One might reasonably imagine that an understanding of the physiological role and biochemical mechanisms of action of the plant hormones would have been elucidated quite some time ago. This of course, is in relation to what is known about the many and complex hormones in animals. Unfortunately, however, the plant hormones are not as well understood. Probably the main obstacle to the elucidation of the action of plant hormones has been the fact that they have overlapping and complementary effects on the actions of each other.
During the years between 1960 and 1970 substantial progress appeared to be made on the biochemical mechanisms of action of plant hormones.
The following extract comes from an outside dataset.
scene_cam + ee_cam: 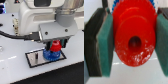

Much of this research dealt with the effect of the hormones on nucleic acid metabolism, protein synthesis and the synthesis of specific enzymes, since it was felt that the mechanism of hormone action would involve the control of the production of messenger-RNA (mRNA) and the de novo synthesis of enzymes. In the late 1960's the general nature of the research was radically changed because many investigators had found that the plant hormones mediated an effect on cell growth within a few minutes. This information implied a very rapid primary response mechanism of hormone action; consequently, these effects could not be mediated by changing the rate or type of synthesis of nucleic acids or of specific proteins. Many years of research have since been devoted to studies dealing with short-time growth responses to plant hormones. It now seems most likely that plant hormones regulate plant growth through both short-term and long-term growth controls.
It is fairly well understood that animal hormones first interact with the animal cell by binding to, or reacting with, a receptor site of some type within the target cell. Plant physiologists and biochemists are now beginning to consider that the action of many of the plant hormones similarly involves their binding to receptor agents which in turn amplify the action of the hormone and thereby bring about specific changes in nucleic acid synthesis, protein synthesis, enzyme activity and possibly other physiological responses, such as changes in permeability of membranes.
This chapter will summarize the historical evidence which has led to the current level of understanding of the action of plant hormones. Emphasis is placed on the reactive sites within target cells and how the interaction of the hormones with their specific receptors may regulate the growth and development of plant cells.
When a hormone is applied to a responsive plant system it brings about a specific change which results eventually in a measurable biochemical or physiological effect. Two distinct aspects of the measured effect are involved: the specific change in metabolism and the series of steps which lead to the physiological effect. Usually, the molecular interaction of the hormone at its site of action is referred to as the mechanism of action. The subsequent sequence of reactions leading to the physiological effect is referred to as the mode of action. Therefore, by definition each hormone has its own distinctive mechanism of
action even though the manifestation of the hormone mechanism may depend upon prior action by other factors. Thus, it is possible for the hormonal mechanisms in one plant system to lead to a series of physiological responses which may be completely different from those in a second system. This difference in mode of action can be brought about because the second system has more or less of another hormone, has other biochemically rate-limiting components or possesses structural and cytological differences.